AIM OF THE TASK - Would you please copy all of the data exactly, skipping the images?

RECORDED INFORMATION -
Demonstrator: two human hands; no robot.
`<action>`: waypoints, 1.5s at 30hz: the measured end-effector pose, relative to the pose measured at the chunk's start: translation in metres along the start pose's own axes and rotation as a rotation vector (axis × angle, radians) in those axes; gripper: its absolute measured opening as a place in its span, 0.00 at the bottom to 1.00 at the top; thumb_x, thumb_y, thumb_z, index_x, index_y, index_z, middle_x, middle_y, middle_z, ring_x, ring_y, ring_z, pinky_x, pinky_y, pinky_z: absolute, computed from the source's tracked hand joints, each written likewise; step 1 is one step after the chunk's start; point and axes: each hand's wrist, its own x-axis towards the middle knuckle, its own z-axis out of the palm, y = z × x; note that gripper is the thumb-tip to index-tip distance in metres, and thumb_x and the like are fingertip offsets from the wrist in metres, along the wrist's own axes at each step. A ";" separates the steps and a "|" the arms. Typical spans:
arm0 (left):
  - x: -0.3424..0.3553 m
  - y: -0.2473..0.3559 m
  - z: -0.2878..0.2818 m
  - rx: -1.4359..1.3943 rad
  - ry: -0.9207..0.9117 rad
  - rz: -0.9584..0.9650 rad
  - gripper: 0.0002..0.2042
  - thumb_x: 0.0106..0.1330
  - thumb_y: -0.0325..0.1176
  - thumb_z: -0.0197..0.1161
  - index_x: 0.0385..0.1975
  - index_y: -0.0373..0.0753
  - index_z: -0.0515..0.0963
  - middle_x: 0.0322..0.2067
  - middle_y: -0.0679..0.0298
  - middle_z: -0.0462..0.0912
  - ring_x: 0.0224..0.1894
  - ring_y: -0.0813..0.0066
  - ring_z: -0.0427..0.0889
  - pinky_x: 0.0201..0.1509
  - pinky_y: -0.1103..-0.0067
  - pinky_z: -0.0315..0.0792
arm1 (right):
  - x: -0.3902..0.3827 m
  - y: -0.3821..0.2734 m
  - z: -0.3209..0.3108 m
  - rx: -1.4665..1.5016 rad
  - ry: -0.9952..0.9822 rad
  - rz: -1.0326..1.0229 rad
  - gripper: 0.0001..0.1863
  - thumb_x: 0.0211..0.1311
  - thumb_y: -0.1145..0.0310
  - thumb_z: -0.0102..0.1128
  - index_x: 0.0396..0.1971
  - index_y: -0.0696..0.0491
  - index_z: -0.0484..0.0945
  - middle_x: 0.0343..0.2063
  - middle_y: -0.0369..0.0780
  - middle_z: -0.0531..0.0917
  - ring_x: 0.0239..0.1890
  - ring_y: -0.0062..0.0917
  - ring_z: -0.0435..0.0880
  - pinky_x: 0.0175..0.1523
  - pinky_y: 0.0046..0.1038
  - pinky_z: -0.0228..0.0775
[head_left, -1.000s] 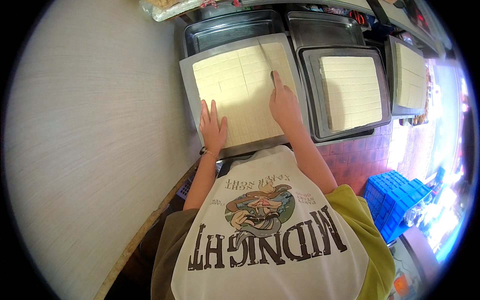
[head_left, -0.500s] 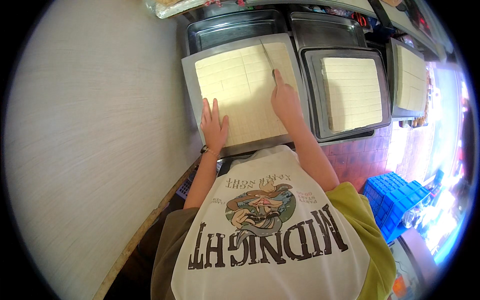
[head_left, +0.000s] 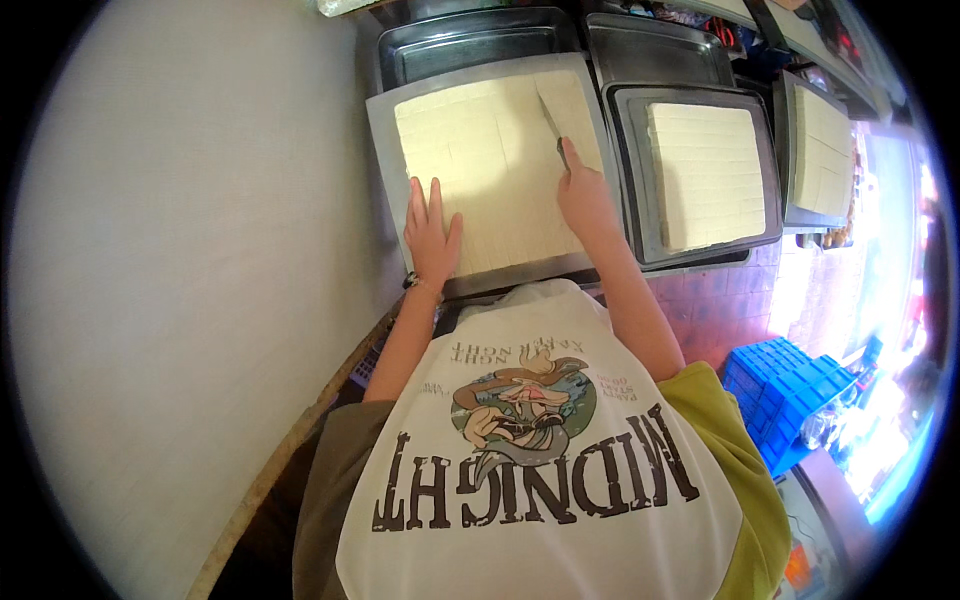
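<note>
Listing outward from the slab: one pale, rectangular slab (head_left: 475, 175), scored with lines, lying on a grey board (head_left: 383, 120) before the person. One thin-bladed knife (head_left: 551, 113), dark-handled, laid over the slab's right portion. Right hand (head_left: 590, 205): closed around the knife handle, index finger extended forward. Left hand (head_left: 432, 238): flat at the slab's left side, fingers parted, gripping nothing. The right hand covers part of the slab's right side; shadow dulls the scored lines.

Adjoining: two dark trays beyond the board, left (head_left: 470, 20) and right (head_left: 660, 60); a second slab (head_left: 705, 175) in a dark-rimmed tray; a third slab (head_left: 823, 150) farther right.

Compared with one second ago: knife drawn slightly nearer the person, its tip now inside the far edge; left hand unchanged upon the slab.

Setting: pale panel (head_left: 200, 250) at left, reddish tiled floor (head_left: 700, 308), blue crate (head_left: 770, 390) at right.
</note>
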 end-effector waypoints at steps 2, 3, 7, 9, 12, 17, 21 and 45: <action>0.000 0.000 0.001 0.009 -0.007 -0.004 0.35 0.64 0.38 0.58 0.71 0.45 0.53 0.73 0.51 0.44 0.71 0.49 0.53 0.67 0.58 0.54 | -0.005 0.001 0.001 -0.005 0.003 0.012 0.31 0.63 0.72 0.47 0.68 0.51 0.58 0.31 0.54 0.80 0.36 0.47 0.82 0.42 0.45 0.74; -0.001 0.000 0.000 0.020 -0.022 -0.017 0.35 0.64 0.38 0.58 0.71 0.46 0.53 0.73 0.51 0.44 0.71 0.49 0.53 0.66 0.58 0.54 | -0.007 0.001 0.001 -0.010 0.000 0.013 0.31 0.63 0.72 0.47 0.68 0.51 0.58 0.31 0.54 0.80 0.36 0.47 0.82 0.42 0.45 0.74; -0.001 -0.003 0.002 0.032 -0.032 -0.038 0.35 0.64 0.40 0.58 0.71 0.46 0.53 0.73 0.52 0.44 0.71 0.51 0.53 0.65 0.58 0.55 | -0.016 0.004 0.003 -0.018 0.026 -0.021 0.30 0.63 0.73 0.47 0.67 0.52 0.59 0.28 0.54 0.80 0.34 0.48 0.81 0.40 0.46 0.73; -0.002 -0.006 0.004 0.021 -0.020 -0.031 0.35 0.64 0.40 0.58 0.71 0.47 0.53 0.73 0.52 0.44 0.71 0.51 0.53 0.65 0.57 0.55 | -0.020 0.004 0.003 -0.023 0.027 -0.032 0.30 0.63 0.73 0.47 0.67 0.53 0.60 0.27 0.54 0.80 0.33 0.48 0.81 0.39 0.46 0.73; -0.003 -0.005 0.003 0.014 -0.011 -0.030 0.35 0.64 0.41 0.58 0.71 0.47 0.54 0.73 0.53 0.45 0.71 0.51 0.52 0.65 0.57 0.55 | -0.027 0.005 0.004 -0.045 0.009 -0.007 0.29 0.63 0.73 0.48 0.66 0.53 0.61 0.25 0.55 0.79 0.32 0.48 0.81 0.38 0.46 0.72; -0.001 -0.005 0.005 -0.010 -0.028 -0.064 0.34 0.64 0.42 0.59 0.70 0.48 0.55 0.73 0.53 0.45 0.71 0.52 0.53 0.65 0.56 0.55 | -0.041 0.022 0.013 -0.012 0.106 -0.045 0.29 0.63 0.72 0.47 0.66 0.47 0.62 0.22 0.55 0.79 0.27 0.50 0.80 0.35 0.47 0.70; -0.001 -0.004 0.004 0.032 -0.045 -0.080 0.34 0.64 0.43 0.58 0.70 0.48 0.56 0.73 0.55 0.44 0.71 0.53 0.53 0.66 0.57 0.54 | -0.059 0.024 0.013 0.020 0.091 -0.029 0.29 0.64 0.72 0.47 0.67 0.46 0.62 0.23 0.56 0.78 0.28 0.50 0.80 0.36 0.46 0.70; -0.001 -0.014 0.010 0.016 -0.008 -0.061 0.34 0.63 0.44 0.58 0.70 0.50 0.56 0.73 0.58 0.45 0.70 0.52 0.54 0.66 0.57 0.54 | -0.206 0.058 0.009 0.149 -0.005 0.067 0.33 0.59 0.76 0.53 0.67 0.47 0.62 0.25 0.57 0.79 0.31 0.53 0.80 0.39 0.48 0.69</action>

ANSWER SPACE -
Demonstrator: two human hands; no robot.
`<action>`: waypoints, 1.5s at 30hz: the measured end-effector pose, relative to the pose measured at the chunk's start: translation in metres along the start pose's own axes and rotation as a rotation vector (axis × angle, radians) in those axes; gripper: its absolute measured opening as a place in its span, 0.00 at the bottom to 1.00 at the top; thumb_x, thumb_y, thumb_z, index_x, index_y, index_z, middle_x, middle_y, middle_z, ring_x, ring_y, ring_z, pinky_x, pinky_y, pinky_z: absolute, computed from the source's tracked hand joints, each written likewise; step 1 is one step after the chunk's start; point and axes: each hand's wrist, its own x-axis towards the middle knuckle, its own z-axis out of the palm, y = z × x; note that gripper is the thumb-tip to index-tip distance in metres, and thumb_x and the like are fingertip offsets from the wrist in metres, along the wrist's own axes at each step. A ";" separates the steps and a "|" the arms. Typical spans:
arm0 (left):
  - x: -0.3424..0.3553 m
  - y: -0.2473..0.3559 m
  - z: -0.2878..0.2818 m
  - rx: -1.4359..1.3943 rad
  - ry: -0.9207..0.9117 rad
  - rz: -0.9584..0.9650 rad
  - gripper: 0.0002..0.2042
  - thumb_x: 0.0106..0.1330
  - thumb_y: -0.0325..0.1176
  - thumb_z: -0.0197..0.1161
  - index_x: 0.0385..0.1975
  - index_y: -0.0373..0.0753
  - index_z: -0.0515..0.0963
  - middle_x: 0.0322..0.2067
  - middle_y: -0.0679..0.0298
  - middle_z: -0.0462..0.0912
  - ring_x: 0.0224..0.1894
  - ring_y: -0.0813..0.0066
  - ring_z: -0.0427..0.0889
  - pinky_x: 0.0201..0.1509
  - pinky_y: -0.1103..-0.0067
  - pinky_z: -0.0315..0.0792
arm1 (right):
  - x: -0.3902..0.3827 m
  - y: -0.3821..0.2734 m
  - z: -0.3209..0.3108 m
  - rx: -1.4665..1.5016 rad
  - ry: -0.9952..0.9822 rad
  - rz: -1.0326..1.0229 rad
  - gripper: 0.0001..0.1863
  - thumb_x: 0.0211..0.1311
  - thumb_y: -0.1145..0.0310
  - thumb_z: -0.0102..0.1128
  - index_x: 0.0396..0.1971
  - index_y: -0.0696..0.0491
  - index_z: -0.0484..0.0945
  - middle_x: 0.0343..0.2063
  - middle_y: -0.0369..0.0780
  - middle_z: -0.0531..0.0917
  - ring_x: 0.0239..0.1890
  - ring_y: -0.0062..0.0917
  - ring_z: -0.0435..0.0880
  - pinky_x: 0.0175..0.1523
  - pinky_y: 0.0046..0.1038
  - pinky_z: -0.0228..0.0775
[head_left, -1.000s] 
[head_left, -0.500s] 
[head_left, +0.000s] 
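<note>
Listing outward from the slab: one pale, rectangular slab (head_left: 475, 175), scored with lines, lying on a grey board (head_left: 383, 120) before the person. One thin-bladed knife (head_left: 551, 113), dark-handled, laid over the slab's right portion. Right hand (head_left: 590, 205): closed around the knife handle, index finger extended forward. Left hand (head_left: 432, 238): flat at the slab's left side, fingers parted, gripping nothing. The right hand covers part of the slab's right side; shadow dulls the scored lines.

Adjoining: two dark trays beyond the board, left (head_left: 470, 20) and right (head_left: 660, 60); a second slab (head_left: 705, 175) in a dark-rimmed tray; a third slab (head_left: 823, 150) farther right.

Compared with one second ago: knife drawn slightly nearer the person, its tip now inside the far edge; left hand unchanged upon the slab.

Setting: pale panel (head_left: 200, 250) at left, reddish tiled floor (head_left: 700, 308), blue crate (head_left: 770, 390) at right.
</note>
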 end-effector waypoints at steps 2, 3, 7, 9, 12, 17, 21 and 45: <action>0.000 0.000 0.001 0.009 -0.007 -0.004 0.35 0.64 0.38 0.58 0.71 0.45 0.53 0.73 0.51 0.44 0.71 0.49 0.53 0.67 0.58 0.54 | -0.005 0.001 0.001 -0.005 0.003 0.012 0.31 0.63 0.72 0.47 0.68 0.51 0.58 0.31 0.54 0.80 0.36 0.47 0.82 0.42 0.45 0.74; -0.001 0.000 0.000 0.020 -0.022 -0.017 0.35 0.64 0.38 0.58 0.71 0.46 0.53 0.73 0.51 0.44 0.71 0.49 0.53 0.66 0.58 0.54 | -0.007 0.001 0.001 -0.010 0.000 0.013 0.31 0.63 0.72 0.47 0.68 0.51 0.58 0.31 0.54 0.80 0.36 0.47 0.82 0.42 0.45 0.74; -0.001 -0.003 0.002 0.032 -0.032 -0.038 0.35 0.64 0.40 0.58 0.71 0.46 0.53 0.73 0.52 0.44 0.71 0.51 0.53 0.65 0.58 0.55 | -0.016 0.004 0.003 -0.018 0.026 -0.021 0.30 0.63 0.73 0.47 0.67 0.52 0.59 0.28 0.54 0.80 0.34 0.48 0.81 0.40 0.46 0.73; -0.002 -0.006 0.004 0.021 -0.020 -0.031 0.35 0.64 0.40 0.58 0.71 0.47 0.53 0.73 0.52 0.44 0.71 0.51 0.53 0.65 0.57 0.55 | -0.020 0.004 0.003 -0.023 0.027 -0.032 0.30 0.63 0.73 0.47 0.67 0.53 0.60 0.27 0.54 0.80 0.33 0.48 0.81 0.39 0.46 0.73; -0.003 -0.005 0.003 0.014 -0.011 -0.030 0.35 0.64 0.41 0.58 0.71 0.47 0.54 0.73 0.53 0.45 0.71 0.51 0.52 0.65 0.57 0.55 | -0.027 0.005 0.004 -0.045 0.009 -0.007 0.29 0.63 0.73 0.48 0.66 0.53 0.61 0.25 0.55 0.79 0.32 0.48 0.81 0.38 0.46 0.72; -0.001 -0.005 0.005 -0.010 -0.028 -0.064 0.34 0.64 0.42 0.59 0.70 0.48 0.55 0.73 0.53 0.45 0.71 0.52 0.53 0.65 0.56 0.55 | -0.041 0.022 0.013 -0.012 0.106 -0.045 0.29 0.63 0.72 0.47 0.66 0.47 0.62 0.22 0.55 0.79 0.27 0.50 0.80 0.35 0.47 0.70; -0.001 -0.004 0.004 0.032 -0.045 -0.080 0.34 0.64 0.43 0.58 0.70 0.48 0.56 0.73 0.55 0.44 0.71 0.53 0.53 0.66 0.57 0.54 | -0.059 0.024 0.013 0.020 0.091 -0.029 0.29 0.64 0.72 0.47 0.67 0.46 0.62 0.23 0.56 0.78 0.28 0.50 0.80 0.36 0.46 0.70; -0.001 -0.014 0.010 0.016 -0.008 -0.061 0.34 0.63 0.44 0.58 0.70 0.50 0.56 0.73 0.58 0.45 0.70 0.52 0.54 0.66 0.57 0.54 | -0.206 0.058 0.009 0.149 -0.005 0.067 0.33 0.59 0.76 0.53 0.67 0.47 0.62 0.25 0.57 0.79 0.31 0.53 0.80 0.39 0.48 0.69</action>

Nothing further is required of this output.